BACKGROUND: Vinflunine is a new microtubule inhibitor with preclinical activity in small cell lung cancer (SCLC). In this phase II trial, we evaluated vinflunine in patients with relapse-sensitive and refractory SCLC.

METHODS: This trial aimed to achieve a 20% objective response rate (ORR) in platinum-sensitive patients. Patients with Eastern Cooperative Oncology Group performance status 0 to 2 and measurable disease received vinflunine (320 mg/m(2) IV) every 21 days (< or =6 cycles; response evaluation every 6 weeks).

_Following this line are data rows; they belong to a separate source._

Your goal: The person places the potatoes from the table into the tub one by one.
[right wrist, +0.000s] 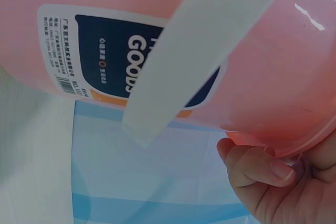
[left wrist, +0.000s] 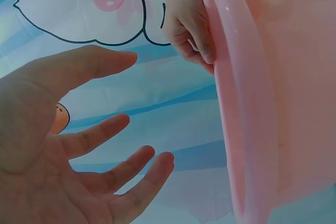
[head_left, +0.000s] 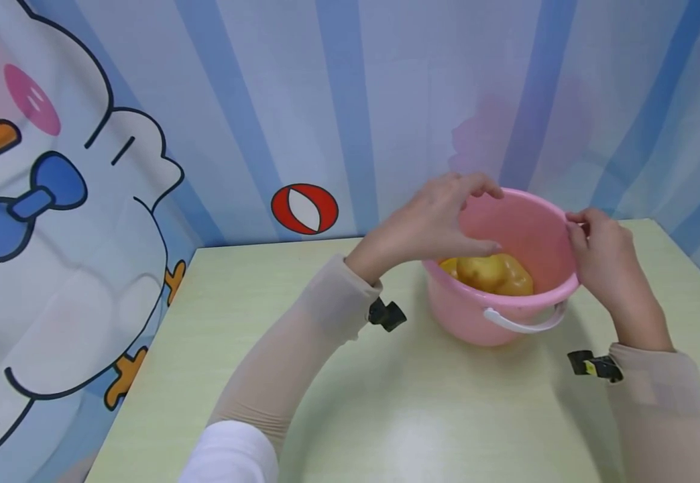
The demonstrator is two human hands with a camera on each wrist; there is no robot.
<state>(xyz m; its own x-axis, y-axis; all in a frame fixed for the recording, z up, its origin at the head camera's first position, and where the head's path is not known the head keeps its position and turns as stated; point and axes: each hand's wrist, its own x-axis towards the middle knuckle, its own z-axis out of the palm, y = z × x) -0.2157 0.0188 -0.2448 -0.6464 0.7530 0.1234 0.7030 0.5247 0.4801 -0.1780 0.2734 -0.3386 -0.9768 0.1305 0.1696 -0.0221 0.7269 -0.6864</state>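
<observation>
A pink bucket [head_left: 467,322] stands on the table, its white handle [head_left: 525,327] hanging down the near side. Inside it lie glossy yellow rounded things [head_left: 495,274], partly hidden; their kind is unclear. My left hand [head_left: 425,218] is over the bucket's left rim, fingers spread and bent a little; in the left wrist view that hand [left wrist: 79,150] holds nothing and is apart from the bucket [left wrist: 299,93]. With thumb and fingers, my right hand [head_left: 609,261] pinches the right rim. The right wrist view shows this right hand [right wrist: 273,182] at the edge, near a printed label [right wrist: 113,51].
The pale table [head_left: 434,416] reaches back to a blue striped backdrop [head_left: 422,87]. A red and white ball [head_left: 304,209] and a large white cartoon bird [head_left: 78,302] are printed there. Small black devices [head_left: 387,315] sit on both wrists.
</observation>
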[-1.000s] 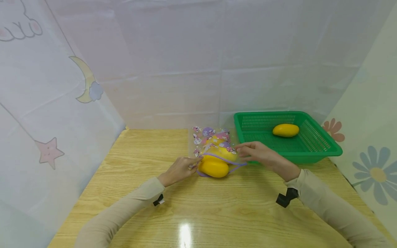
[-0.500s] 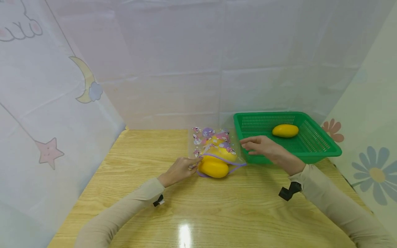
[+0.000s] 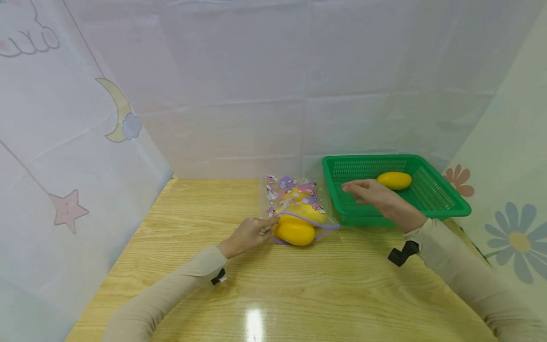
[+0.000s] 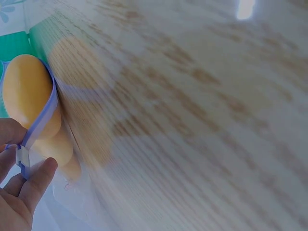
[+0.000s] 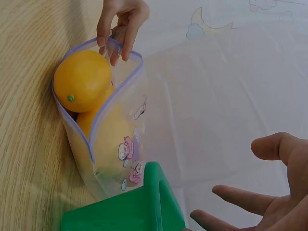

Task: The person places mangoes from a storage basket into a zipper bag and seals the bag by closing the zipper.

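A clear zip bag (image 3: pixel 272 192) with a purple rim and cartoon print lies on the table, its mouth towards me. My left hand (image 3: pixel 249 235) pinches the left end of that rim, where a white slider (image 4: pixel 21 156) shows in the left wrist view. In the bag's mouth rests a yellow mango (image 3: pixel 295 232), its green stem end visible in the right wrist view. More yellow fruit sits deeper behind the printed film. Over the near left part of the green basket (image 3: pixel 459 207) hangs my right hand (image 3: pixel 380 197), fingers extended and holding nothing. Another yellow mango (image 3: pixel 395 180) lies inside the basket.
The basket stands at the back right, its left side close beside the bag. Wood-grain table (image 3: pixel 273 289) extends in front. Printed cloth walls (image 3: pixel 222 128) enclose the back and both sides.
My right hand has moved from beside the bag rightwards over the basket, towards the mango there. My left hand and the bag have stayed in place.
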Motion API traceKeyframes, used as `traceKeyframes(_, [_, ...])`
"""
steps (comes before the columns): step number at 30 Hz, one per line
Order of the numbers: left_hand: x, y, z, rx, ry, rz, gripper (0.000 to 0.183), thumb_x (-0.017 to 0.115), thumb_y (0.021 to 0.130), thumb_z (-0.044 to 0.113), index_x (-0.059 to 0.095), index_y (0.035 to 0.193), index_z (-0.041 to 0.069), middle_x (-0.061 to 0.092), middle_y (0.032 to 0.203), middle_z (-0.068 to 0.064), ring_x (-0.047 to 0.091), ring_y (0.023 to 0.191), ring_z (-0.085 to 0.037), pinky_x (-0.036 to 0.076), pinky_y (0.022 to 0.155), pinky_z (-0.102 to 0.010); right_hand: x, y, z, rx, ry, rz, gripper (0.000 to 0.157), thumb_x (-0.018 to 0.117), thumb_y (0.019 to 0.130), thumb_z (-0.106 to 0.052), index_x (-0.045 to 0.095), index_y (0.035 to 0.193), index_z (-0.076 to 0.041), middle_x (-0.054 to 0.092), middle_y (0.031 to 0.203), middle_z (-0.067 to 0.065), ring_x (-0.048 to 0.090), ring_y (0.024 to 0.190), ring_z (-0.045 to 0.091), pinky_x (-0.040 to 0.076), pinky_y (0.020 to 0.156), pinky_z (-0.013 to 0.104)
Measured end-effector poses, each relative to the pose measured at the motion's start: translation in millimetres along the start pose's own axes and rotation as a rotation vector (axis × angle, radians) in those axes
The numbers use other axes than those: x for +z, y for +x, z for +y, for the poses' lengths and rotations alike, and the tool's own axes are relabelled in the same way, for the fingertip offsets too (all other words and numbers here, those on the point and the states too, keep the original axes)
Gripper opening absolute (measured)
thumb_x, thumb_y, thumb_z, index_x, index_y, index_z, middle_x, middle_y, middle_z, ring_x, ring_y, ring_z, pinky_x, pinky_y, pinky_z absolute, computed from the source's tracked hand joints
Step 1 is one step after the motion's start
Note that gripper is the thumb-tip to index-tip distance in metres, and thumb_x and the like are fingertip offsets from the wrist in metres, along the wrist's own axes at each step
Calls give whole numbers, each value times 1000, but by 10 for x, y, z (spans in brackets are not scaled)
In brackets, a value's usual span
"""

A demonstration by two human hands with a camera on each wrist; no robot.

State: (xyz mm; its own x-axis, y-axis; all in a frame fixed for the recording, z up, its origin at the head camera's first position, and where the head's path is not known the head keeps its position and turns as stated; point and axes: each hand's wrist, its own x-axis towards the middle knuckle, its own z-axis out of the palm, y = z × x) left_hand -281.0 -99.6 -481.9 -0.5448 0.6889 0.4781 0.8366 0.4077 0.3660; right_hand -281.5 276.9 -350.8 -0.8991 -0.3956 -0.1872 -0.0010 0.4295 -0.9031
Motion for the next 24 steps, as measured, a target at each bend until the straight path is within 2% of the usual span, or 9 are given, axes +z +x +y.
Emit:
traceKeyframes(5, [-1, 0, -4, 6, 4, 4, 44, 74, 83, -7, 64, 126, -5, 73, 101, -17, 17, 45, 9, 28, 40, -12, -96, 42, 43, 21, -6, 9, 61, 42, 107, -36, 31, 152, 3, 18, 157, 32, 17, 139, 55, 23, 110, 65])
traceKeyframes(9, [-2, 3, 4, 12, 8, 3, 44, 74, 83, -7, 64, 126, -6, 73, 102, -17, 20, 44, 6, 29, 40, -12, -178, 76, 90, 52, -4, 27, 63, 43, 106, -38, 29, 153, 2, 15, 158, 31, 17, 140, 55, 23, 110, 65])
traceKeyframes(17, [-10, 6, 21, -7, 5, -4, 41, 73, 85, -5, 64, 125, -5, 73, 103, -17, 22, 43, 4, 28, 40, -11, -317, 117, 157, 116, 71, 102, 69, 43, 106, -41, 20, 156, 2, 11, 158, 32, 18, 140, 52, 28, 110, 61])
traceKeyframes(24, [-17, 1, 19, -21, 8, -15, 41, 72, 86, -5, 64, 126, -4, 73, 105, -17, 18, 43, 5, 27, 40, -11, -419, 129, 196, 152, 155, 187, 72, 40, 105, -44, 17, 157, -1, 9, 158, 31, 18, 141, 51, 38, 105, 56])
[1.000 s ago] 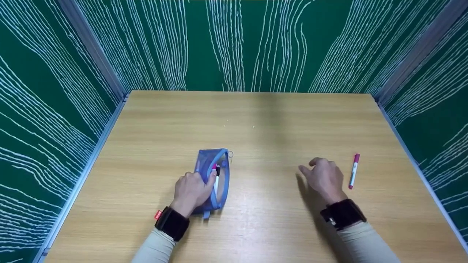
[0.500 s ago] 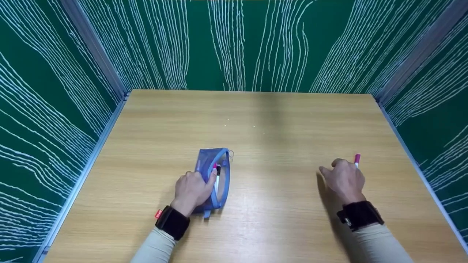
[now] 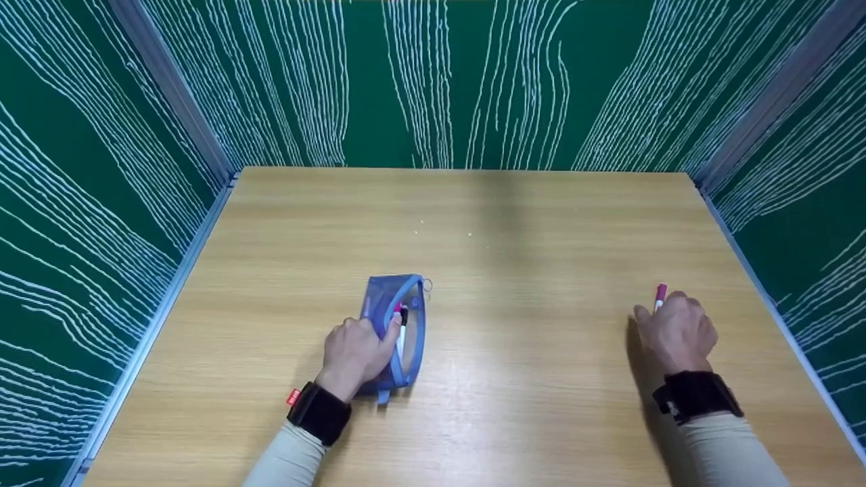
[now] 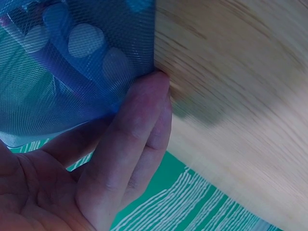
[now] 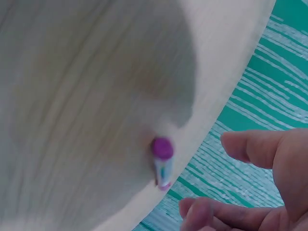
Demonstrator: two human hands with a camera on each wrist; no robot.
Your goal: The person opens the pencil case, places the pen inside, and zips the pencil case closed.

RESULTS: Patient characteristics (N = 51): median age 63 years (range, 37-85 years); male, 55%; Eastern Cooperative Oncology Group performance status 2, 16%; relapse-sensitive SCLC, 53%. The overall ORR was 19.6% (95% confidence interval [CI] 10-33%). Twelve (23.5%) patients had stable disease; 18 (35.3%) patients had progressive disease. Among relapse-sensitive patients, ORR was 22.2% (95% CI 9-42%). Among relapse-refractory patients, ORR was 16.7% (95% CI 5-37%). Median follow-up was 15 months (range, 12-18 months); median progression-free survival (PFS) was 1.6 months (95% CI 1.3-3.9 months); median overall survival (OS) was 4.9 months (95% CI 3.2- 6.5 months). Among relapse-sensitive patients, PFS and OS were 1.6 and 4.9 months, respectively. Among relapsed-refractory patients, PFS and OS were 1.4 and 4.0 months, respectively. In general, vinflunine was well tolerated, although neutropenia was a notable toxicity. Grade 3/4 toxicities (>5%): neutropenia (32%), arthralgia/myalgia (16%), fatigue (16%), hyponatremia (12%), leukopenia (12%), nausea/vomiting (12%), constipation (6%), and thrombocytopenia (6%). The rates of toxicities were relatively well balanced among relapse-sensitive and refractory patients; one patient died of sepsis that was possibly treatment related.

CONCLUSIONS: Vinflunine has activity in relapsed SCLC, including refractory relapsed patients. Neutropenia was common but associated with rare febrile episodes. Additional study in relapse-refractory SCLC is indicated.